I am building a Shiny app that imports data, runs some analysis, and allows the User to make selections regarding the analysis via drop downs in a data table. The initial choices available are specific to each row in the table based on values found in the data. I want the User to be able to augment the data so new values that weren’t found in the imported data are available as choices, too. It is this last part that is giving me trouble.
I’ve created an example based on mtcars to illustrate. The construct I have for creating an editable data table is based on ID's for each cell in a column as follows (thanks to some earlier help I had on Stack to figure it out). The snippet of code below is contained in an observeEvent when I load new data. [Note the full code is at the bottom]
selectInputIDmodel <<- paste0("sel_model", 1:nrow(v$cars()$cars_meta))
v$model_applied <- reactive({match_cars(v$cars())$model_applied})
v$initTbl <-
dplyr::tibble(
car = v$cars()$cars_meta$car,
make = v$cars()$cars_meta$make,
mpg = v$cars()$cars_meta$mpg,
model = sapply(selectInputIDmodel, function(x){as.character(selectInput(inputId = ns(x), label = "",
choices = v$model_applied()$model[v$model_applied()$car == v$cars()$cars_meta$car[which(selectInputIDmodel == x)]],
selected = v$cars()$cars_meta$model[which(selectInputIDmodel == x)]
))})
)
I've set up another observeEvent for when a new model is added. I expect I need to use updateSelectInput to update the choices under the model variable. I've tried this by recreating v$initTbl under this observeEvent, but haven't figured out how to work in the updateSelectInput instead of SelectInput. The former is calling for a "session" argument, so if I just substitute "updateSelectInput" I get an error saying that I cannot convert an environment to character. If I remove the "as.character" I get a "cannot unclass an environment" error.
Further Context
Below is further context for what I am trying to do followed by the code I have.
When running the app, the Load Data button imports the mtcars data and splits the car name into make and model fields. The model field in the display table is a drop down list and has as choices the various models that are found in the data for the specific make of car. The first one in each list is the default value. The User can select from the drop downs and use the Commit button to register the choices selected. The User can go back to make changes and Commit multiple times.

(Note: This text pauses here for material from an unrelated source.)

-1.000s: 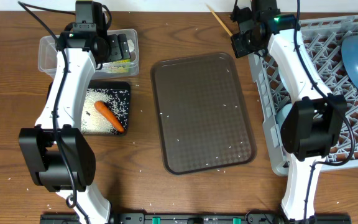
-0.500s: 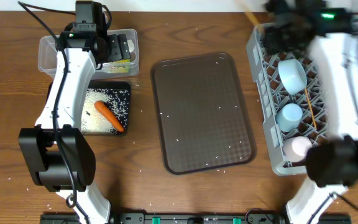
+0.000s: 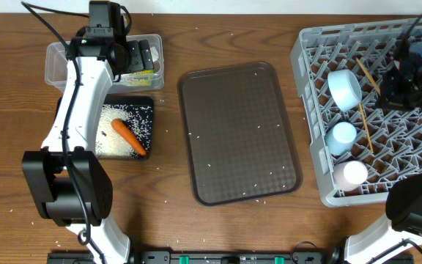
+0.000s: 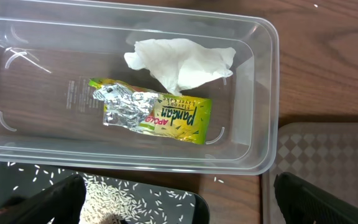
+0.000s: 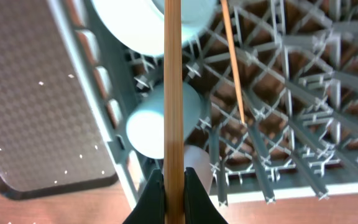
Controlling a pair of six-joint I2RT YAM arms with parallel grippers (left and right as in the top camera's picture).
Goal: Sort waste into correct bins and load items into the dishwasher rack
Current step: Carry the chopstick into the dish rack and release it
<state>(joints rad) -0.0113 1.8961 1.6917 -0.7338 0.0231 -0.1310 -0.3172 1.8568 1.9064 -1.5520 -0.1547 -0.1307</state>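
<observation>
My right gripper [image 5: 173, 186] is shut on a wooden chopstick [image 5: 173, 81] and hangs over the grey dishwasher rack [image 3: 308, 110]; overhead, the gripper [image 3: 400, 82] is near the rack's right side. A second chopstick [image 3: 363, 125] lies in the rack beside a small light-blue bowl [image 3: 343, 86], a light-blue cup [image 3: 341, 137] and a white-pink cup [image 3: 354, 174]. My left gripper [image 4: 179, 208] is open above the clear tub [image 4: 263, 93], which holds a white tissue [image 4: 179, 62] and a green-yellow wrapper [image 4: 157, 113]. The black tray [image 3: 146, 106] holds rice [image 3: 112, 139] and a carrot [image 3: 129, 137].
The empty brown serving tray [image 3: 240, 132] lies between the bins and the rack, with stray rice grains on it and on the wooden table [image 3: 6, 147]. My left arm reaches across the black tray's left side. The rack fills the right edge of the table.
My right arm has swung right with the chopstick, from beyond the rack's top-left corner to over the rack. The cups it covered now show. The left arm has not moved.
</observation>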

There are fields to allow the User to add a new model name for a particular make of car. Save Model should apply the new model entry as a drop down choice for the relevant make of car. This is what I haven’t been able to get working.

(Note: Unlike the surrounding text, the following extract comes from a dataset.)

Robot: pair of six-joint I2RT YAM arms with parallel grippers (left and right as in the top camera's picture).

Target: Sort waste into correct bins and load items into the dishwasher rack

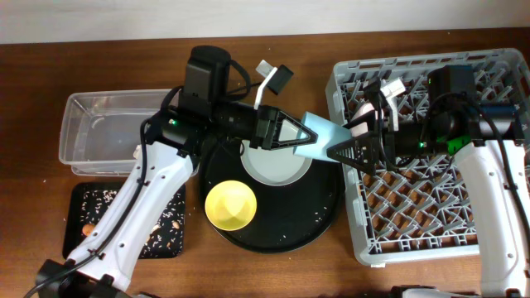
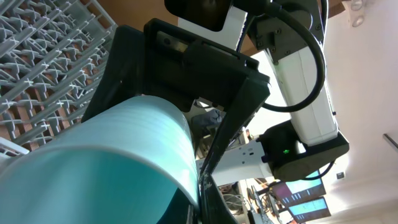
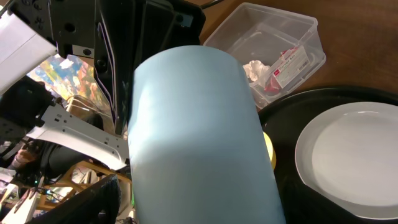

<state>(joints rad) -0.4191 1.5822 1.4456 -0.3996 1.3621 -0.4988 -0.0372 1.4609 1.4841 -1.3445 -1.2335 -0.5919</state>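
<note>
Two grippers meet above the gap between the large round black tray [image 1: 319, 211] and the dishwasher rack [image 1: 418, 60], and the blue cup [image 1: 319, 141] hangs on its side in the air between them. The left gripper [image 1: 295, 134] is pinched narrow on the cup's left end and carries it. The right gripper [image 1: 354, 146] reaches in from the rack side with its black fingers at the cup's right end. I cannot tell whether they have closed on it. The pink cup [image 1: 363, 109] lies in the far left part of the rack, partly hidden by the right gripper. On the round tray the pale plate [image 1: 277, 170] sits partly under the left gripper, with the yellow bowl [image 1: 230, 204] just beside it on the near left. At far left stands the clear tub [image 1: 70, 124], holding the red wrapper [image 3: 286, 65] and the white tissue [image 3: 255, 70]. Near left, the small black tray [image 1: 81, 199] holds the pale grains [image 1: 108, 199] and the carrot [image 1: 89, 229].
</note>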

In order to be able to confirm the updates that were committed, once the User selects Commit the first time, I am showing the resultsTbl as verbatim output at the bottom of the page. The output refreshes every time the Commit button is clicked. It is the resultsTbl that I store and will use for onward processing in another module.
Here is a sequence of steps that should be able to be completed.
Step 1: Load Data
Step 2: Change the Model in the 2nd row from “RX4” to “RX4 Wag”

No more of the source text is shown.